▶ [EXERCISE AIM]: Take the entries below and reproduce them word for word.

Records from a data collection
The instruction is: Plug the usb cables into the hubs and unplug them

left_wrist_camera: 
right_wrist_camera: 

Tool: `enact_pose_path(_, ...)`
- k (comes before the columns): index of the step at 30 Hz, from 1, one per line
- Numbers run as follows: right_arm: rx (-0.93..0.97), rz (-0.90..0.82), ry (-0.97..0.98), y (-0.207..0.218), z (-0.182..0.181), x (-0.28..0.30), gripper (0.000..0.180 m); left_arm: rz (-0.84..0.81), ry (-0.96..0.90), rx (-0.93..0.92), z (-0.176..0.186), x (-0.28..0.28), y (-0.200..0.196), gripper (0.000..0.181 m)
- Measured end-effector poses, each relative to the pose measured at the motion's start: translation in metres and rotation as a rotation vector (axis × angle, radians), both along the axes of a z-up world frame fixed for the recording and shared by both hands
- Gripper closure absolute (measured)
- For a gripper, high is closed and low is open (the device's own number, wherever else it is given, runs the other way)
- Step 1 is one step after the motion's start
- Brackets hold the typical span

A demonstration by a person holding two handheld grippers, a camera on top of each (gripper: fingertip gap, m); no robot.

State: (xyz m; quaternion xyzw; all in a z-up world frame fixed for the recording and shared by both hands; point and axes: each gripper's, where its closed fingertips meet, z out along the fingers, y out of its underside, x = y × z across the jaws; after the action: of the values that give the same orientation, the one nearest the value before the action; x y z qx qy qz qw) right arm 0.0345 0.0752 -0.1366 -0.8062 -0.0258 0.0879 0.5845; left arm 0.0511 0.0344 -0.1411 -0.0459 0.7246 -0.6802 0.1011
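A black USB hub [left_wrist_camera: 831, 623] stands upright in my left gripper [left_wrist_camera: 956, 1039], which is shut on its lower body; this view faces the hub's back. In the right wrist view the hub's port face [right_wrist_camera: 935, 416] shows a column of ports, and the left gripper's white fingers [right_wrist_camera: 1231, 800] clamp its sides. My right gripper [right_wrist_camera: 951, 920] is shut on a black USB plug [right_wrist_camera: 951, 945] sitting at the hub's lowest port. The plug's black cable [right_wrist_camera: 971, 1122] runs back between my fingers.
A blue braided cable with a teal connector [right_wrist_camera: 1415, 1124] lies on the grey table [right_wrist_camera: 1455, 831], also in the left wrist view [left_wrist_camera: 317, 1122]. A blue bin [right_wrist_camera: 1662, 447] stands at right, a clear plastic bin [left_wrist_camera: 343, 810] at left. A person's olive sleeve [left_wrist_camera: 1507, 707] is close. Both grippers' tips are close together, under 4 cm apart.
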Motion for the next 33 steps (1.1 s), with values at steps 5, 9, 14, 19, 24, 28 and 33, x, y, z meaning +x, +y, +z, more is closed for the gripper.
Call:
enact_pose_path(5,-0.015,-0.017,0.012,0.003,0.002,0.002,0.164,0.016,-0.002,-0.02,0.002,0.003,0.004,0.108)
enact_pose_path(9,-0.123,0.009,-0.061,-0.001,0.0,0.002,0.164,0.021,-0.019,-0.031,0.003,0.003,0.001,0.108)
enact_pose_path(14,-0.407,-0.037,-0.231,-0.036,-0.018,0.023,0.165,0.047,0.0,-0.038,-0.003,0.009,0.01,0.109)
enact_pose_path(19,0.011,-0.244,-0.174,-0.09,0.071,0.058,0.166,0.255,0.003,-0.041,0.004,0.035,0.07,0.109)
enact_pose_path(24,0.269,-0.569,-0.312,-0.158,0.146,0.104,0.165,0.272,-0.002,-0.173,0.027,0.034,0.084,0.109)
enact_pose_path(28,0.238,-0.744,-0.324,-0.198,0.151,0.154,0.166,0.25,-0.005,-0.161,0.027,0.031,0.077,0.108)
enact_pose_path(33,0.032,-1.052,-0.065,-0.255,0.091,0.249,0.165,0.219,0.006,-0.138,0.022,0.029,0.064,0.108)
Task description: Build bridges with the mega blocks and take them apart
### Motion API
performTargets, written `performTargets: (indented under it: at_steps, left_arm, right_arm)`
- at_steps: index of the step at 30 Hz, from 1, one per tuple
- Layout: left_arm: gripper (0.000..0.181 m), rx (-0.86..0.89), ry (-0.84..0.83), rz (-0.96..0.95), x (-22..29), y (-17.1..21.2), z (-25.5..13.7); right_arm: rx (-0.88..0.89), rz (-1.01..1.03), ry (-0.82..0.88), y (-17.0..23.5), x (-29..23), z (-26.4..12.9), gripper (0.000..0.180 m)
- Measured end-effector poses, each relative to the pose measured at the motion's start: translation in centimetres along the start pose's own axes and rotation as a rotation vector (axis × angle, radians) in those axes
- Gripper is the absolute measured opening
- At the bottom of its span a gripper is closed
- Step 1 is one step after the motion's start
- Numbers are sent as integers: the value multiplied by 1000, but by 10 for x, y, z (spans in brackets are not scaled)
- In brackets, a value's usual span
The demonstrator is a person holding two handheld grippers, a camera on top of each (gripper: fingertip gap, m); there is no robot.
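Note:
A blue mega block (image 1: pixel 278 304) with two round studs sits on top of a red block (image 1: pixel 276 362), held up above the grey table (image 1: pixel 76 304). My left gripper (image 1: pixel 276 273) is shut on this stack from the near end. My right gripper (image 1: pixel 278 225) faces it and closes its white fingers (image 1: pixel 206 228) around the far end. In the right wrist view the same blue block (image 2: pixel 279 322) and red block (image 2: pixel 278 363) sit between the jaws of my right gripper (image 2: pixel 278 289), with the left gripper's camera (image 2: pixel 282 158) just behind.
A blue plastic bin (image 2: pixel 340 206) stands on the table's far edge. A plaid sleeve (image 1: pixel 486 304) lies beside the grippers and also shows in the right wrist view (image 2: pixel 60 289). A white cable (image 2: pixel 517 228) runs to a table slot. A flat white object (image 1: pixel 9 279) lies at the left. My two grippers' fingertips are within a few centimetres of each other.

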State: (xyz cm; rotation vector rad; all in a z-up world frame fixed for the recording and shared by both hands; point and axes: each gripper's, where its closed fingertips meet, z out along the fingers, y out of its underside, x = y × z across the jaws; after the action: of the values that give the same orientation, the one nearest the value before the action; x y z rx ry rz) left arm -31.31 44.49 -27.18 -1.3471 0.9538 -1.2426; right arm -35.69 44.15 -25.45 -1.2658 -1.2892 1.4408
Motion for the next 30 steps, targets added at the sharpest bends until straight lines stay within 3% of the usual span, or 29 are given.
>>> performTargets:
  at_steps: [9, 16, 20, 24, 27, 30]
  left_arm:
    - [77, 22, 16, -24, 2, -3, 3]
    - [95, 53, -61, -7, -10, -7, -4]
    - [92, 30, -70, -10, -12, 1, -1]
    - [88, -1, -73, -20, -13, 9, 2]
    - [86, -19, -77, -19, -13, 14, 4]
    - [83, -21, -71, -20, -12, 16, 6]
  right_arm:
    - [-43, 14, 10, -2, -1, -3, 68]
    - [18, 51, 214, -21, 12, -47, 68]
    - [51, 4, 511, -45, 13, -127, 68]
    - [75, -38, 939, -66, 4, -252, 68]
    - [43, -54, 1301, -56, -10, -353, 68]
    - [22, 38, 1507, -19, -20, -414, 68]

▶ [SOLUTION]:
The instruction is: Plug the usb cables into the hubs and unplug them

left_wrist_camera: 
right_wrist_camera: 

Tool: `enact_pose_path(_, ...)`
- k (comes before the columns): index of the step at 30 Hz, from 1, one per line
- Numbers run as follows: right_arm: rx (-0.93..0.97), rz (-0.90..0.82), ry (-0.97..0.98), y (-0.207..0.218), z (-0.182..0.181), x (-0.28..0.30), gripper (0.000..0.180 m); left_arm: rz (-0.84..0.81), ry (-0.96..0.90), rx (-0.93..0.92), z (-0.176..0.186), x (-0.28..0.28), y (-0.200..0.196), gripper (0.000..0.181 m)
- Measured end-effector poses, each relative to the pose measured at the motion's start: translation in metres and rotation as a rotation vector (axis × angle, radians), both along the axes of a z-up world frame fixed for the recording and shared by both hands
- Gripper closure absolute (measured)
- For a gripper, high is closed and low is open (the device's own number, wherever else it is given, runs the other way)
- Step 1 is one step after the motion's start
- Brackets hold the typical span

A demonstration by a person holding two handheld grippers, a camera on top of each (gripper: fingertip gap, m); no robot.

State: (xyz m; quaternion xyzw; all in a z-up world frame fixed for the recording and shared by both hands; point and axes: each gripper's, where its closed fingertips meet, z out along the fingers, y out of its underside, x = y × z across the jaws; after the action: of the values that give the same orientation, the one nearest the value before the action; x y z qx qy qz qw) right arm 0.0345 0.0752 -0.1366 -0.8062 -0.0258 0.0879 0.5845; left arm 0.0511 0.0344 -0.1411 -0.0459 0.7246 -0.6802 0.1011
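A black USB hub [left_wrist_camera: 831, 623] stands upright in my left gripper [left_wrist_camera: 956, 1039], which is shut on its lower body; this view faces the hub's back. In the right wrist view the hub's port face [right_wrist_camera: 935, 416] shows a column of ports, and the left gripper's white fingers [right_wrist_camera: 1231, 800] clamp its sides. My right gripper [right_wrist_camera: 951, 920] is shut on a black USB plug [right_wrist_camera: 951, 945] sitting at the hub's lowest port. The plug's black cable [right_wrist_camera: 971, 1122] runs back between my fingers.
A blue braided cable with a teal connector [right_wrist_camera: 1415, 1124] lies on the grey table [right_wrist_camera: 1455, 831], also in the left wrist view [left_wrist_camera: 317, 1122]. A blue bin [right_wrist_camera: 1662, 447] stands at right, a clear plastic bin [left_wrist_camera: 343, 810] at left. A person's olive sleeve [left_wrist_camera: 1507, 707] is close. Both grippers' tips are close together, under 4 cm apart.
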Motion for the next 33 steps (1.1 s), with values at steps 5, 9, 14, 19, 24, 28 and 33, x, y, z meaning +x, +y, +z, more is closed for the gripper.
Call:
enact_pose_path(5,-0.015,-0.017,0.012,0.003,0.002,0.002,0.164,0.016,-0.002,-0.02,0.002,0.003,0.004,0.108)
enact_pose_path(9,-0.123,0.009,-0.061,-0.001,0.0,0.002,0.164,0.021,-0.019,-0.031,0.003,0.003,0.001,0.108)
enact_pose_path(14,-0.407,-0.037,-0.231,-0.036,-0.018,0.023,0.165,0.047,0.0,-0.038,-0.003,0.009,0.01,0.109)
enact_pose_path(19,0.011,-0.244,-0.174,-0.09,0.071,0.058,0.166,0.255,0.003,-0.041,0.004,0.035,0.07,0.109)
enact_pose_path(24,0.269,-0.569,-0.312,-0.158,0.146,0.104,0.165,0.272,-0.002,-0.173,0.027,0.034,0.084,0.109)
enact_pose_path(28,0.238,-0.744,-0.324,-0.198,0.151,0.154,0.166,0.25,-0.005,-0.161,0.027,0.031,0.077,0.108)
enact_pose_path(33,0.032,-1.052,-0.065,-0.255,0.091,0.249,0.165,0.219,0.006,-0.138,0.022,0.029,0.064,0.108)
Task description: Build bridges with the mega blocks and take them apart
### Motion API
performTargets, written `performTargets: (indented under it: at_steps, left_arm, right_arm)`
- at_steps: index of the step at 30 Hz, from 1, one per tuple
- Layout: left_arm: gripper (0.000..0.181 m), rx (-0.86..0.89), ry (-0.84..0.83), rz (-0.96..0.95), x (-22..29), y (-17.1..21.2), z (-25.5..13.7); right_arm: rx (-0.88..0.89), rz (-1.01..1.03), ry (-0.82..0.88), y (-17.0..23.5), x (-29..23), z (-26.4..12.9), gripper (0.000..0.180 m)
- Measured end-effector poses, each relative to the pose measured at the motion's start: translation in centimetres along the start pose's own axes and rotation as a rotation vector (axis × angle, radians) in those axes
- Gripper is the absolute measured opening
- At the bottom of its span a gripper is closed
- Step 1 is one step after the motion's start
- Numbers are sent as integers: the value multiplied by 1000, but by 10 for x, y, z (spans in brackets are not scaled)
- In brackets, a value's usual span
The demonstrator is a person holding two handheld grippers, a camera on top of each (gripper: fingertip gap, m); there is no robot.
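Note:
A blue mega block (image 1: pixel 278 304) with two round studs sits on top of a red block (image 1: pixel 276 362), held up above the grey table (image 1: pixel 76 304). My left gripper (image 1: pixel 276 273) is shut on this stack from the near end. My right gripper (image 1: pixel 278 225) faces it and closes its white fingers (image 1: pixel 206 228) around the far end. In the right wrist view the same blue block (image 2: pixel 279 322) and red block (image 2: pixel 278 363) sit between the jaws of my right gripper (image 2: pixel 278 289), with the left gripper's camera (image 2: pixel 282 158) just behind.
A blue plastic bin (image 2: pixel 340 206) stands on the table's far edge. A plaid sleeve (image 1: pixel 486 304) lies beside the grippers and also shows in the right wrist view (image 2: pixel 60 289). A white cable (image 2: pixel 517 228) runs to a table slot. A flat white object (image 1: pixel 9 279) lies at the left. My two grippers' fingertips are within a few centimetres of each other.
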
State: (xyz cm; rotation vector rad; all in a z-up world frame fixed for the recording and shared by both hands; point and axes: each gripper's, where its closed fingertips meet, z out along the fingers, y out of its underside, x = y × z across the jaws; after the action: of the values that give the same orientation, the one nearest the value before the action; x y z rx ry rz) left arm -31.31 44.49 -27.18 -1.3471 0.9538 -1.2426; right arm -35.69 44.15 -25.45 -1.2658 -1.2892 1.4408
Motion for the next 30 steps, targets added at the sharpest bends until straight lines stay within 3% of the usual span, or 29 are given.
>>> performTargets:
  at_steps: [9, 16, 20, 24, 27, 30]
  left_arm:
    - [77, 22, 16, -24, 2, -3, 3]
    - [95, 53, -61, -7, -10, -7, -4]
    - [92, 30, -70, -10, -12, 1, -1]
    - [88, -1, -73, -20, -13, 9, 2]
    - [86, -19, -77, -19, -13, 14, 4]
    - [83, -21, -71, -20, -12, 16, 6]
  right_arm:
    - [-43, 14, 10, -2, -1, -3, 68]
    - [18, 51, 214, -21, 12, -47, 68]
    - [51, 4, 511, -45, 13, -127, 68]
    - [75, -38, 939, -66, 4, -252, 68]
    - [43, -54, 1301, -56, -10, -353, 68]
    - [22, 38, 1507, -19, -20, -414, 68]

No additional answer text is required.